Every Card Network Monitoring Program Subscription Apps Need to Know

Why there are so many programs (and why they don't replace each other)

Every major card network runs at least one merchant monitoring program. The programs all exist for the same fundamental reason: card networks pass risk through to acquirers, and acquirers need a structured way to know which merchants threaten the chain. But each network measures slightly different things, on different cadences, with different volume floors, and with different enforcement consequences. A merchant breaching one program is often breaching others at the same time, but the timeline and the remediation playbook differ per network.

For subscription apps specifically, the relevant programs are: Visa VAMP, Mastercard ECM/ECP, Mastercard EFM, American Express CMP, and Discover's chargeback monitoring program. Above all of them sits the MATCH list — the nuclear outcome that bars the merchant principal from acquiring relationships across networks for five years.
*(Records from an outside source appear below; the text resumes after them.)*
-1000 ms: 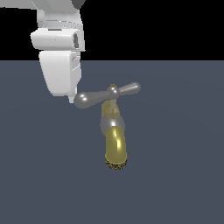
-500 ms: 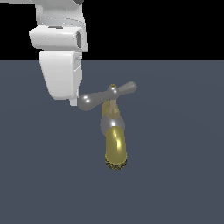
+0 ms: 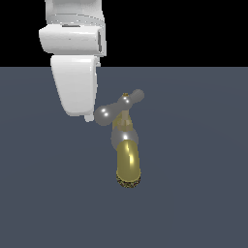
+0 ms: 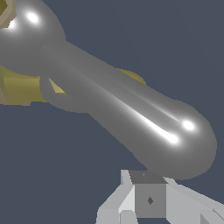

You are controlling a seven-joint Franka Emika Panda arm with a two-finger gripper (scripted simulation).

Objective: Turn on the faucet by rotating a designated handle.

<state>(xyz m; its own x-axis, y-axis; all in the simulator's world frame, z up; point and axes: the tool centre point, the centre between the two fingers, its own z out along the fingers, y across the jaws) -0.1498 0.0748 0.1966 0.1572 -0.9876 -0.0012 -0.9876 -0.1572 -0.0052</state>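
White end effector [image 3: 88, 117] presses its tip against the near-left bulb of the slim silver crossbar handle [image 3: 117, 107]; finger opening can't be told, nothing grasped. Brass-yellow faucet [image 3: 127, 155] stands mid grey surface [image 3: 193, 169]. Handle sits angled, likely partway turned; more rotation probably left.

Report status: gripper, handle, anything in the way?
Gripper beside handle's near bulbous end, jaw state unclear. Faucet upright, spout toward camera. Nothing blocking.

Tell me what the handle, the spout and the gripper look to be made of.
Handle: polished silver metal, judging by sharp white highlights on its rounded ends. Spout: glossy brass-yellow metal, with a soft sheen along its curve. Gripper: matte white, probably plastic or painted casing; no glints. These are simulator renders, so this is only how they look.
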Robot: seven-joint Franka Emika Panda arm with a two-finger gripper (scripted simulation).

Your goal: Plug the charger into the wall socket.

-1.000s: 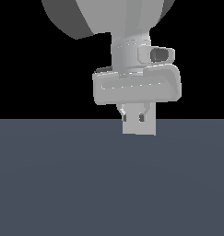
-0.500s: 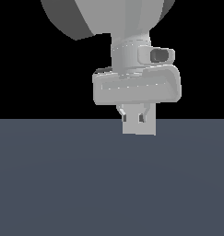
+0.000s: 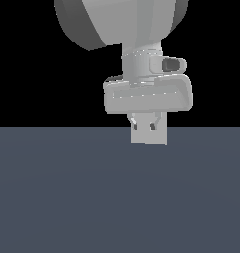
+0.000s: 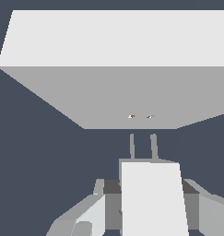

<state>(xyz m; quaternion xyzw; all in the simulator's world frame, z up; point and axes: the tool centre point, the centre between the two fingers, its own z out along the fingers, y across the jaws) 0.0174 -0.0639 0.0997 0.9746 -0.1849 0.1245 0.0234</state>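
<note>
Dark floor (image 3: 67,197), charger (image 4: 152,198) unmoved, fingers (image 4: 92,216) gripping

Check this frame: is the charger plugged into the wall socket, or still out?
Out. In the wrist view the charger prongs stop short of the wall socket, dark floor showing between.

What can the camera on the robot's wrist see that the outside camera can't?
Only the wrist view shows the big light-grey square wall socket with two tiny orange holes, plus two thin grey prongs on the small white-grey cube charger, pointing at the holes but not yet in. Only the exterior view shows the pale grey robot arm above. Both show the gripper shut on the charger over the dark grey-blue floor.
</note>
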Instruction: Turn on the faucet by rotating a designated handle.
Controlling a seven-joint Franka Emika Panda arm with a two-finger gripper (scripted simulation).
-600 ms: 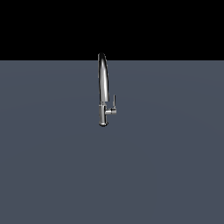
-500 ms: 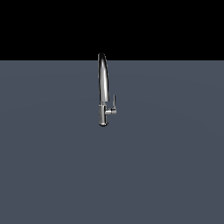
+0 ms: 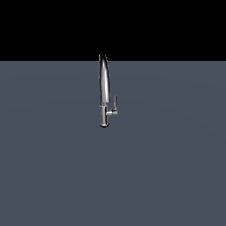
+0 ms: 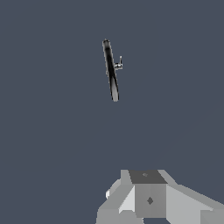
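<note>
The faucet [image 3: 103, 88] is a tall chrome gooseneck standing upright on the flat grey floor [image 3: 53, 167], in the middle of the exterior view. Its handle [image 3: 114, 104] is a thin lever rising from a short side stub on the lower body, on the exterior view's right. The wrist view looks at the faucet [image 4: 111, 72] from well away, with the handle [image 4: 119, 63] showing as a small spur beside it. My gripper [image 4: 146, 176] shows only as grey blocks at the edge of the wrist view, far from the faucet. No gap between its fingers can be made out. The exterior view does not show the arm.
The grey floor [image 4: 52, 131] runs in every direction around the faucet. A black background [image 3: 113, 26] lies beyond its far edge.
</note>
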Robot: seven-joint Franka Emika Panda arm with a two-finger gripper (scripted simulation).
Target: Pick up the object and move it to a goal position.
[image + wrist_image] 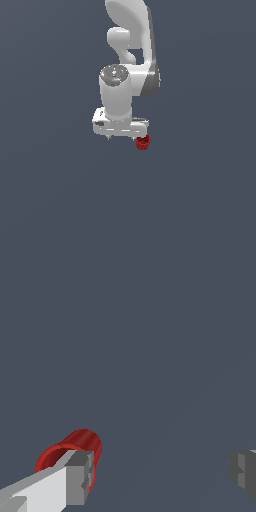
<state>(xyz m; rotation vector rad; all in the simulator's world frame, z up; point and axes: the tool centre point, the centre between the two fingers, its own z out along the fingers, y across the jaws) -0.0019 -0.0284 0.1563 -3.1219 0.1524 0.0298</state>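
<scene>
Down at the fingers (77, 476), the two grey pads stand wide apart, one at each side of the wrist view with bare slate-grey floor (150, 346) between them. Nothing is pinched between them. The gripper (162, 471) is spread open, and the gap between its tips holds only the flat ground.

The red cup (75, 448) lies on its side just behind one fingertip, outside the gap, not in it. Its hollow mouth with the raised rim faces toward the wrist camera, and the grey pad covers part of that rim. Whether the pad actually touches the cup or merely sits in front of it, I cannot tell from here.

From the exterior view the same thing shows from farther off: the red cup (143, 143) sits low at the end of the gripper (122, 137) that is toward the exterior view's right, peeking out under the white hand's corner. It is much narrower than the white bar of the hand above it. The finger tips themselves are small and hard to make out in this view; one short dark tip shows under the hand toward the exterior view's left.

Above the hand rises the thick white wrist (116, 95), capped with a grey disc bearing small coloured marks, and behind it the arm (132, 30) bends upward and out of the picture. All around, the floor (50, 200) is one even dark grey-blue.
</scene>
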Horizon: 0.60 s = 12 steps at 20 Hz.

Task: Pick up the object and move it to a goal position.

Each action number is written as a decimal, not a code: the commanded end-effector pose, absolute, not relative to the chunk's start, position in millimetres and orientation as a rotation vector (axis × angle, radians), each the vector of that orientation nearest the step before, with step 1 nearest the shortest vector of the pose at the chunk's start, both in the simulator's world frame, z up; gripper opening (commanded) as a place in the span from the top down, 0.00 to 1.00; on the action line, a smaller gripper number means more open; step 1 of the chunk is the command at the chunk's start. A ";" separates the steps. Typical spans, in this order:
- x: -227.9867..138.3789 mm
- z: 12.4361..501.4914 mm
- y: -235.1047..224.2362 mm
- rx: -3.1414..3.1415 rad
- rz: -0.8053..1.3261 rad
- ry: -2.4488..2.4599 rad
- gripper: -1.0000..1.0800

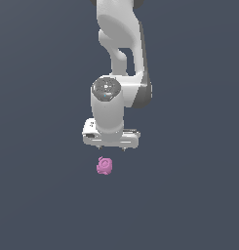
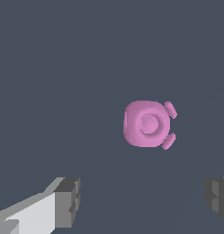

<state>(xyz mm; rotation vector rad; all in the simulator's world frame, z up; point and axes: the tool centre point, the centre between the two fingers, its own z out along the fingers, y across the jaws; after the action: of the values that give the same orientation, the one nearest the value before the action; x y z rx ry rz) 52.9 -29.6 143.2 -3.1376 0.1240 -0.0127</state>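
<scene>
1. A white robot arm reaches down from the top of the exterior view over a plain, dark grey-blue tabletop (image 1: 38, 195). Its hand (image 1: 111, 146) points straight down, which suits a grasp from above.

2. The object (image 1: 105, 166) is a small pink-magenta lump, roundish with short knobs, much smaller than the hand. In the exterior view it lies near the centre of the picture, at about 7 o'clock from the hand and just beside it, with a clear gap between the two.

3. The wrist view shows the same object (image 2: 148, 124) face on: a rounded block with a raised ring in the middle and two knobs sticking out at roughly 2 and 4 o'clock from its centre.

4. The hand (image 2: 143, 201) is spread wide and holds nothing. Its two dark finger pads (image 2: 67, 201) sit well apart at the edge of the wrist view, and the object is not between them; it lies beyond the line joining them.

5. The wide spread appears to be in readiness, leaving room for the knobbed shape to pass between the fingers.

6. Judged from this, the pick has not yet begun. The hand would likely need to centre over the object and then lower.

7. No goal marker can be seen in either view.
</scene>
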 end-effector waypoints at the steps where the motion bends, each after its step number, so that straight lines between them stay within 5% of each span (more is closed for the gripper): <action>1: 63.2 129.7 -38.9 -3.137 -0.009 0.148 0.04; 12: 86.0 92.8 -62.9 -3.135 -0.001 0.207 0.04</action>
<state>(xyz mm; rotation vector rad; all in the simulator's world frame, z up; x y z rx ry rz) 83.9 -61.1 95.6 -3.1349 0.2025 0.0002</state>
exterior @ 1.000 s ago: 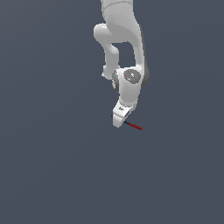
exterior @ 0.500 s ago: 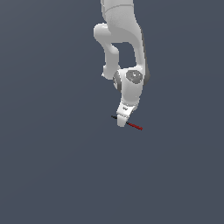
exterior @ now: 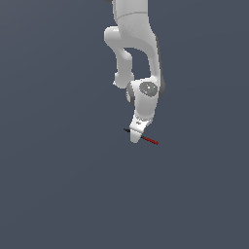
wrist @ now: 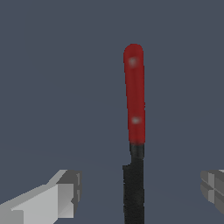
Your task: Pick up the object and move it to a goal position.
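Red-handled knife lying between the spread fingers of the end effector.

The knife [wrist: 134, 131], red along its handle and black along its blade, lies on the dark grey surface [exterior: 58, 185]. In the exterior view its red end pokes out toward the exterior view's right of the white end effector [exterior: 136, 135] and its black tip toward the left. In the wrist view the fingers [wrist: 61, 194] stand wide apart on either side of the blade, touching nothing.
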Tool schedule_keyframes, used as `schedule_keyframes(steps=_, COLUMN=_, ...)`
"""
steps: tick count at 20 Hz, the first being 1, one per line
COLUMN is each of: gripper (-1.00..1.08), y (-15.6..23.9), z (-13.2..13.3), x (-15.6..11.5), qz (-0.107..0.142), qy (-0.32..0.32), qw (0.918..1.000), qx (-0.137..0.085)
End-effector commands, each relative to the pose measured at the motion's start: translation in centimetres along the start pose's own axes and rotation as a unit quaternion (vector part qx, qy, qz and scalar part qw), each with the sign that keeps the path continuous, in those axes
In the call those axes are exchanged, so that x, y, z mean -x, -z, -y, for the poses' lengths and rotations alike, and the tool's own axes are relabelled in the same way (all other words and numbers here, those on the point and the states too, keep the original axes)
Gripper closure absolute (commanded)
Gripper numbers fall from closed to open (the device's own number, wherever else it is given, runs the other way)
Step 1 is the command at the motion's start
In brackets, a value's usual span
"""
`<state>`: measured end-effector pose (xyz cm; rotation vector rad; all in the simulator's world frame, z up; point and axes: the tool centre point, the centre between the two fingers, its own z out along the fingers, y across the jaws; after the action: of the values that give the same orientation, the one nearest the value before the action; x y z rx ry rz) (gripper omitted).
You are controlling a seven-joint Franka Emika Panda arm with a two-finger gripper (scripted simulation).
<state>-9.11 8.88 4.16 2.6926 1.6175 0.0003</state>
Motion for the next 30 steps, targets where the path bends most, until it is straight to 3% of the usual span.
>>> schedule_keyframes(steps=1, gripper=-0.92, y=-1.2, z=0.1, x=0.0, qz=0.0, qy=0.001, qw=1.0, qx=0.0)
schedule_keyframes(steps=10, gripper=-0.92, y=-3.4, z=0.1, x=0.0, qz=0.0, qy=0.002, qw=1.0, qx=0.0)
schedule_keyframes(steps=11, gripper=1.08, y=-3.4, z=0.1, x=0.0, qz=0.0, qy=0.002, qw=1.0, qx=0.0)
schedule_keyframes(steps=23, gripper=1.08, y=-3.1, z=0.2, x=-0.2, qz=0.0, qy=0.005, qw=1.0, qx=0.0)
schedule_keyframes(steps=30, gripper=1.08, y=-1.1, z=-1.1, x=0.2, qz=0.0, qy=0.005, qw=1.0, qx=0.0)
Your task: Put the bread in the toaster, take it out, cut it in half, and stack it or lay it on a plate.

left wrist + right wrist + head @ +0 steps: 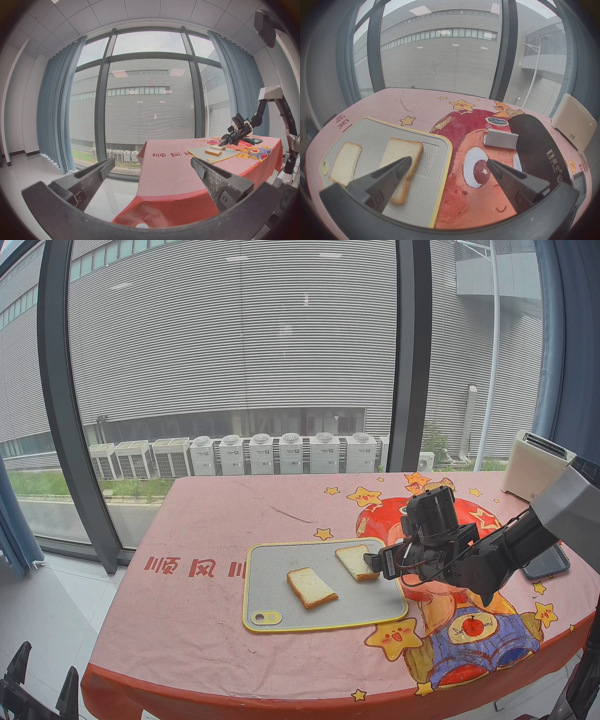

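Pink cartoon tablecloth (187, 627) before tall window. Grey cutting board (275, 562) mid-table, carrying left bread half (311, 587) and right bread half (356, 562), flat, apart. Right gripper (448, 161) spread wide, empty, low beside right bread half. Toaster (534, 466) at far right corner; black knife (537, 150) and white block (500, 139) between toaster and board. Left gripper (153, 164) spread, empty, off table's left.

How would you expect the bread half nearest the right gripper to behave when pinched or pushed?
The bread half nearest the right gripper looks thin and porous, so it is probably light and may dent or tear under a firm pinch. Lying flat on the smooth cutting board, it would likely slide rather than tip when pushed.
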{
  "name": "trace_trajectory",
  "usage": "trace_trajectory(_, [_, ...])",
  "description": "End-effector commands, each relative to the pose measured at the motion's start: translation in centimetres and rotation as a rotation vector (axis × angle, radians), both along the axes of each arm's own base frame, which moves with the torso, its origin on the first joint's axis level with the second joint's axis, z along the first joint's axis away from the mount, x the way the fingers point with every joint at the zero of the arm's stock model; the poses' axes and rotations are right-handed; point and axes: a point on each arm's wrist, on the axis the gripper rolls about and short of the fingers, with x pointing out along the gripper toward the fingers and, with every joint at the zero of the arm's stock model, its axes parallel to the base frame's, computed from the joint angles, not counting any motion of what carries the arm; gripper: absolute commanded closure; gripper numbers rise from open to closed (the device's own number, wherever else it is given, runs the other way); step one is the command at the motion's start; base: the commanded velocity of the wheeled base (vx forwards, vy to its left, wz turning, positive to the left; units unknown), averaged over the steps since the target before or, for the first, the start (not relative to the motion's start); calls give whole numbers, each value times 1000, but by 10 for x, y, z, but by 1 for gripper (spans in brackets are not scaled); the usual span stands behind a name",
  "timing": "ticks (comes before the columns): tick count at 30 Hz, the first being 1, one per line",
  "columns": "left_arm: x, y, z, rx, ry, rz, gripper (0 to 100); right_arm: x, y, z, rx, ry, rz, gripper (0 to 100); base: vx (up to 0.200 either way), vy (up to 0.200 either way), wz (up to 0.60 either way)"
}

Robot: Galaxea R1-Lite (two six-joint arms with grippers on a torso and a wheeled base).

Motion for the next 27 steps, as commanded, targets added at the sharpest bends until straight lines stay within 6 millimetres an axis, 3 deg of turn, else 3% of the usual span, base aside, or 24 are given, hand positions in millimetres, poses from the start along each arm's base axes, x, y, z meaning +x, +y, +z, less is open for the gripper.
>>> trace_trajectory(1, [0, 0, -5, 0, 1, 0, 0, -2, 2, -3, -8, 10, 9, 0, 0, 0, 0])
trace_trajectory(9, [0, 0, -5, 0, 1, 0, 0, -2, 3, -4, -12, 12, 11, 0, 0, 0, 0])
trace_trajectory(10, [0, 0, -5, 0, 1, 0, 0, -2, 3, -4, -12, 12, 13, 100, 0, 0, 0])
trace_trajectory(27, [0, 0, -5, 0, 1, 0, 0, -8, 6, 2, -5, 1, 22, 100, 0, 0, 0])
On top of the network programs, every acquirer (Stripe, Adyen, Braintree, Checkout.com, PayPal) runs an internal risk-management layer that typically activates at lower thresholds than the network programs. That internal layer is often the first thing a merchant actually notices — a Stripe risk team email, a sudden reserve hold, a payout delay — well before any Visa or Mastercard notification reaches the merchant directly.

Visa VAMP — the program most subscription apps trip first

The Visa Acquirer Monitoring Program (VAMP) took effect April 1, 2025, consolidating the previously separate VDMP (dispute monitoring) and VFMP (fraud monitoring) into a single combined ratio. VAMP is the program most subscription apps trip first, for one critical structural reason: VAMP has no volume floor. The ratio applies at any volume — a small merchant with 5,000 transactions and 16 combined fraud-plus-disputes is at 0.32%, already above the Above-Standard threshold.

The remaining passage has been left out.